We are currently booked into Parc Solei because I thought I read it was the nicest. But comments on another thread about Tuscany have me questioning my decision. Tuscany is still available for our dates so I could switch. I've read a bunch of the reviews about both properties and they are all good, so now it's do I switch or stay with what we have.

Ian


----------



## Talent312 (Aug 2, 2016)

Tuscany (I-Drive) is next door to an outlet mall -- which I find hazardous.
There's a shopping center across the street and nice restaurants in the vicinity.
For some folks, there's too much "real world" stuff going on outside.

My problem with Parc Solei is that it's isolated, in the middle of nowhere.
It was part of multi-use development called Midtown that never blossomed.
Some folks don't mind that becuz it is newer with self-contained amenities.

I've stayed in all 3 Orlando resorts and prefer Tuscany. YMMV.
.


----------



## linsj (Aug 2, 2016)

If you don't want to rent a car, Tuscany is on the I-drive trolley route. There's also a grocery store across the street.

I've seen the Parc Solei resort, but it's too isolated for me. I like the convenience of public transportation and restaurants and stores within walking distance.


----------



## Jason245 (Aug 2, 2016)

I guess it depends on personal preference. 

I drive is next to the outlet mall and right near several restaurants. This means you can walk, and shop and get groceries etc without having to drive far (or at all), and still have the resort ammeneties. 

Parc soliel is newer and is about 5 min away from Tuscany by car. It is a little more isolated, but once you are in either resort the hustle and bustle outside seems meaningless and it is pretty calm. 
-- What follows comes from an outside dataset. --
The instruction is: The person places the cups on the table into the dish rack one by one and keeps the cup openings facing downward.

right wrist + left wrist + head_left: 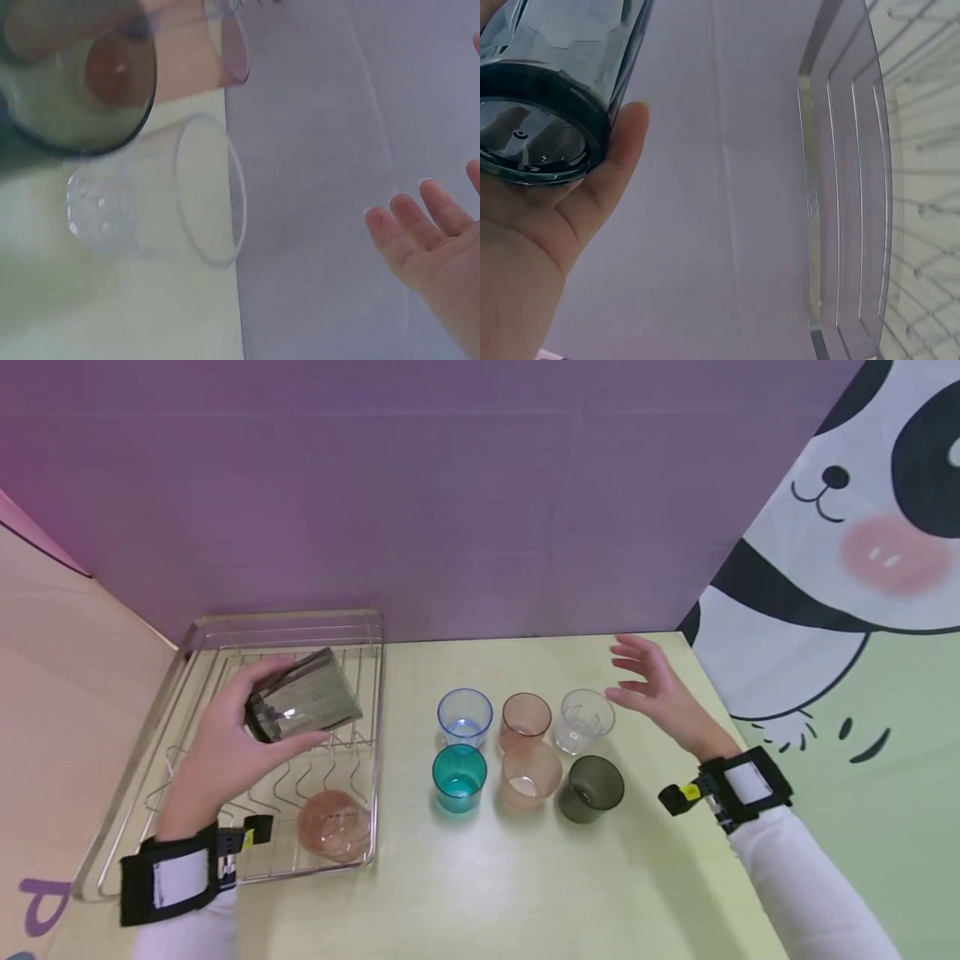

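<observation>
My left hand (217, 752) grips a smoky grey glass (311, 697) above the wire rack (380, 693). The glass lies tilted on its side, its mouth to the right and its thick base (592, 127) towards the palm. An upside-down-looking pinkish glass (333, 827) sits in the rack's front right corner. On the right, my right hand (663, 693) is held in the air with loose fingers, just beside a clear glass (585, 720). In the right wrist view, a gap separates the fingertips (382, 225) from that clear glass (150, 202).
Beside the clear glass stand a blue-rimmed glass (465, 717), an amber glass (526, 720), a teal glass (459, 779), a peach glass (531, 775) and a dark grey glass (592, 789). A purple cloth wall (525, 527) rises behind the table (510, 893).
</observation>
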`<control>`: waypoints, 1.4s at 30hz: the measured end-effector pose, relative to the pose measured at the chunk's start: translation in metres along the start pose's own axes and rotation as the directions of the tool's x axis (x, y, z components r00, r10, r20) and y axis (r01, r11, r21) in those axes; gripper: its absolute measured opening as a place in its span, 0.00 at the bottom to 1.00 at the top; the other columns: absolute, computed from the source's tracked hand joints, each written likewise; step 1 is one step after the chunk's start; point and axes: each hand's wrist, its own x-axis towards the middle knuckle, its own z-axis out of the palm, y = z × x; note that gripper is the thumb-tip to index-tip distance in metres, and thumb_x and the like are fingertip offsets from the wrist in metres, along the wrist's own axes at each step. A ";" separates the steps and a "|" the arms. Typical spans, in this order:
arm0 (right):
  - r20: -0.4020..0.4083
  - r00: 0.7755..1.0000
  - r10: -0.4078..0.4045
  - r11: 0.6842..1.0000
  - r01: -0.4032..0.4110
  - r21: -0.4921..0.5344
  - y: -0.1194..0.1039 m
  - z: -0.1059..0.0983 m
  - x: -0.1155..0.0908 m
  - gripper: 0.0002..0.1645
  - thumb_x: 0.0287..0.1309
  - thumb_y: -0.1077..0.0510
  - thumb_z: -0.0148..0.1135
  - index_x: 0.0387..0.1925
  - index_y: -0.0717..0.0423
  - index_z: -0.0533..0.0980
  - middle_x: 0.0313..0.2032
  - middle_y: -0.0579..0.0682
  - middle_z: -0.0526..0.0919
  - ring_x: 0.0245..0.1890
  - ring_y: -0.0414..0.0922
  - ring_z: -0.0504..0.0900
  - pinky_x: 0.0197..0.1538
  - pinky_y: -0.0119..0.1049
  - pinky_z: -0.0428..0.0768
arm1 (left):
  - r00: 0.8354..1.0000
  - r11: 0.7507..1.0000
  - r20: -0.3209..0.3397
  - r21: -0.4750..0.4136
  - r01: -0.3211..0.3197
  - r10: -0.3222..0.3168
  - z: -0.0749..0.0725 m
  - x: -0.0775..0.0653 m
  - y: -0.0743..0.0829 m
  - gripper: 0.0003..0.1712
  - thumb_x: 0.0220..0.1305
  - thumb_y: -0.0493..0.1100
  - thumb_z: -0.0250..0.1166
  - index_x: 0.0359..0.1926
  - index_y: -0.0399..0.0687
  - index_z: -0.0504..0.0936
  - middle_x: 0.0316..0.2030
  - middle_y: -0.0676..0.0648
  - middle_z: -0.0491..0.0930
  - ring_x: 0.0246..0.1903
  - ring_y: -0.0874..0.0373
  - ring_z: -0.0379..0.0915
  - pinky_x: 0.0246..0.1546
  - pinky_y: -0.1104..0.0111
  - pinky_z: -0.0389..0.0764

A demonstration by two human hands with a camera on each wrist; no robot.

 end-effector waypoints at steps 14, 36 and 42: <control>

Both resorts are very nice and you will enjoy yourself equally well.


----------



## ronandjoan (Aug 2, 2016)

Just sayin' ... We often like isolated ..


----------



## buzglyd (Aug 2, 2016)

Keep in mind, if you have a car, parking is miserable at Tuscany.


----------



## Jason245 (Aug 2, 2016)

buzglyd said:


> Keep in mind, if you have a car, parking is miserable at Tuscany.


I wouldn't say that.. it can be challenging depending on time of day.  But I would view parking at southbeach without valet to be much more in line with miserable. 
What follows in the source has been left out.